There’s no question that 2021 is all about recovering from the coronavirus pandemic. Whether companies have been impacted severely or only saw minor effects, every company is looking forward this year and planning for business after the pandemic. This makes earnings reports key in 2021 to track each company’s performance and their strategies throughout the year. Yesterday, Corus Entertainment (TSX:CJR.B) kicked things off, posting stellar earnings to start 2021.
Corus is a stock that’s been highly attractive throughout the last 10 months. The stock was sold off heavily at the start of the pandemic, much like Air Canada.
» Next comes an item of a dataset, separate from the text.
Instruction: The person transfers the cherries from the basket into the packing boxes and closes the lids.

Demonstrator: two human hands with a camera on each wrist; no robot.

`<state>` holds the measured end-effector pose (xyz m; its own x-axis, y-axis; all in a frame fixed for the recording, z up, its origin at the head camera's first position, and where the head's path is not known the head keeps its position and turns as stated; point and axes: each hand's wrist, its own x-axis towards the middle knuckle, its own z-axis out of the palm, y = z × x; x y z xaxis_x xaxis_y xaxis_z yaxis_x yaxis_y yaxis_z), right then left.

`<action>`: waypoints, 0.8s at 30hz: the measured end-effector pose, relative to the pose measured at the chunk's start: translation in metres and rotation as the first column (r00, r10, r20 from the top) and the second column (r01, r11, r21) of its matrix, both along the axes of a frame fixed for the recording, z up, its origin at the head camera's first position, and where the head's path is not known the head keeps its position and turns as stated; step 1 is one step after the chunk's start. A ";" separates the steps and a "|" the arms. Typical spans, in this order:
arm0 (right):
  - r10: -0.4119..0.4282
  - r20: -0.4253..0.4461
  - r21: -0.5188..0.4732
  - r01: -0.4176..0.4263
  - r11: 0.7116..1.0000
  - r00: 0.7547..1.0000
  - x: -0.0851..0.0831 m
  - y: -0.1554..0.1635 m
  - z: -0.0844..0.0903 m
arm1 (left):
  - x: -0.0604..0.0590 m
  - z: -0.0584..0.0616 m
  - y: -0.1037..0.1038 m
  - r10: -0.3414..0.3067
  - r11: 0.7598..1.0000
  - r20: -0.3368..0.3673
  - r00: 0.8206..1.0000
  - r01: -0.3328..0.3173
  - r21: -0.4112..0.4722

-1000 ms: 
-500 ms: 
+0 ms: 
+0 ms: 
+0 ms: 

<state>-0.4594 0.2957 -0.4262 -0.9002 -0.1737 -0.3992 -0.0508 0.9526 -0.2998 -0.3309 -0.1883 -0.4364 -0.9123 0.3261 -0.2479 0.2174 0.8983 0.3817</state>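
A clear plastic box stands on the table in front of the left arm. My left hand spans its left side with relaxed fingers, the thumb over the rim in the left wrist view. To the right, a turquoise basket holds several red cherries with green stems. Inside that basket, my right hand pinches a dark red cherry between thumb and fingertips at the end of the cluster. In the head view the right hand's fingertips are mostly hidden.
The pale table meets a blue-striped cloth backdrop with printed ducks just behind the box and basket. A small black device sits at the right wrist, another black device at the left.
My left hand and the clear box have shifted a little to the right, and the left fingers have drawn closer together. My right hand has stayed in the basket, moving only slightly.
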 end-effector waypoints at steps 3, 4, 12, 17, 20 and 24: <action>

Except Corus never saw close to the impacts that some of the most distressed businesses have experienced.
This has left Corus as one of the most attractive Canadian value stocks in 2020, and the company continues to offer a tonne of value to start 2021.
As of late, however, investors have finally started to notice Corus’s insane valuations. So, unsurprisingly the stock has rallied recently as a result. Since its bottom in 2020, Corus has already gained 130%.
However, as the stock continues to appreciate and may look like value is eroding, the company is starting to offer great long-term growth potential.
Corus has been in a multi-year turnaround long before the coronavirus pandemic. And while most investors thought the pandemic would cause Corus’s turnaround to be delayed, the company has proven it can work right through it.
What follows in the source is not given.